Stored dataset items:
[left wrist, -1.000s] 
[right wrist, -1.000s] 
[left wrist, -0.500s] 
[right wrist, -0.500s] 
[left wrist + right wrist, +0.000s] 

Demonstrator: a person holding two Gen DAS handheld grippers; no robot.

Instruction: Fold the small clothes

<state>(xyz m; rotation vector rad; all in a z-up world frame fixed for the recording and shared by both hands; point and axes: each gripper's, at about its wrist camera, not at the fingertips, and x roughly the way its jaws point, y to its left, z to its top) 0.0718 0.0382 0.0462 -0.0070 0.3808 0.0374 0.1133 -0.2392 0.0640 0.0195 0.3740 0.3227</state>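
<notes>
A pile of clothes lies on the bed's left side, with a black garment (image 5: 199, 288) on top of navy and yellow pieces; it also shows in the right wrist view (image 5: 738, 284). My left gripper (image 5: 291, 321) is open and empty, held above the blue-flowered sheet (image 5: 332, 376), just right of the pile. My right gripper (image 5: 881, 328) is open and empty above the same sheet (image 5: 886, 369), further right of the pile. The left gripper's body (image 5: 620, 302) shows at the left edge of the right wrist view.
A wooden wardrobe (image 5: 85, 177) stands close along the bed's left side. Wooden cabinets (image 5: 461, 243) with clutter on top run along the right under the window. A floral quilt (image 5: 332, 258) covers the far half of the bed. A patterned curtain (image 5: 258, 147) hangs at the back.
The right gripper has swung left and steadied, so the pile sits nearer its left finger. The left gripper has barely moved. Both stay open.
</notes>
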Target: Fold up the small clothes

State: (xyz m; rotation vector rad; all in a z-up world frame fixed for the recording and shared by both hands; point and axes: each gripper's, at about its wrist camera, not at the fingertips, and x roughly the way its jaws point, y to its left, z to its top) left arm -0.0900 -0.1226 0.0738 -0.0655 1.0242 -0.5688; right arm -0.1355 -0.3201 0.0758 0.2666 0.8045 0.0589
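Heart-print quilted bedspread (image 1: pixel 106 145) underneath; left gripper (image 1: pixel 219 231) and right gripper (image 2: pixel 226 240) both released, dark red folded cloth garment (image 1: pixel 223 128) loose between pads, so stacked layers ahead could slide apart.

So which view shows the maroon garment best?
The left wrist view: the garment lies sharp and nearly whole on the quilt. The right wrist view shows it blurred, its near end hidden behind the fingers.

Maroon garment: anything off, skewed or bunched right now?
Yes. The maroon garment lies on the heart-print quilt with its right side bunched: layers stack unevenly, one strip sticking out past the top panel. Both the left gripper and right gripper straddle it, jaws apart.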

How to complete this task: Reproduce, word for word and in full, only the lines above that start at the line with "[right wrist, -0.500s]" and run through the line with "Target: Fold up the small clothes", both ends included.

Answer:
[right wrist, -0.500s] 
[left wrist + right wrist, +0.000s] 

Demonstrator: a person holding two Gen DAS handheld grippers; no robot.

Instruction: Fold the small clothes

<state>(xyz m; rotation vector rad; all in a z-up world frame fixed for the recording and shared by both hands; point and axes: each gripper's, at about its wrist camera, not at the fingertips, and x roughly the way its jaws point, y to its left, z to its top) 0.0718 0.0382 0.0462 -0.0070 0.3808 0.0374 0.1133 -0.2392 0.0640 0.0195 0.3740 0.3227</state>
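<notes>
A pile of clothes lies on the bed's left side, with a black garment (image 5: 199, 288) on top of navy and yellow pieces; it also shows in the right wrist view (image 5: 738, 284). My left gripper (image 5: 291, 321) is open and empty, held above the blue-flowered sheet (image 5: 332, 376), just right of the pile. My right gripper (image 5: 881, 328) is open and empty above the same sheet (image 5: 886, 369), further right of the pile. The left gripper's body (image 5: 620, 302) shows at the left edge of the right wrist view.
A wooden wardrobe (image 5: 85, 177) stands close along the bed's left side. Wooden cabinets (image 5: 461, 243) with clutter on top run along the right under the window. A floral quilt (image 5: 332, 258) covers the far half of the bed. A patterned curtain (image 5: 258, 147) hangs at the back.
The right gripper has swung left and steadied, so the pile sits nearer its left finger. The left gripper has barely moved. Both stay open.
</notes>
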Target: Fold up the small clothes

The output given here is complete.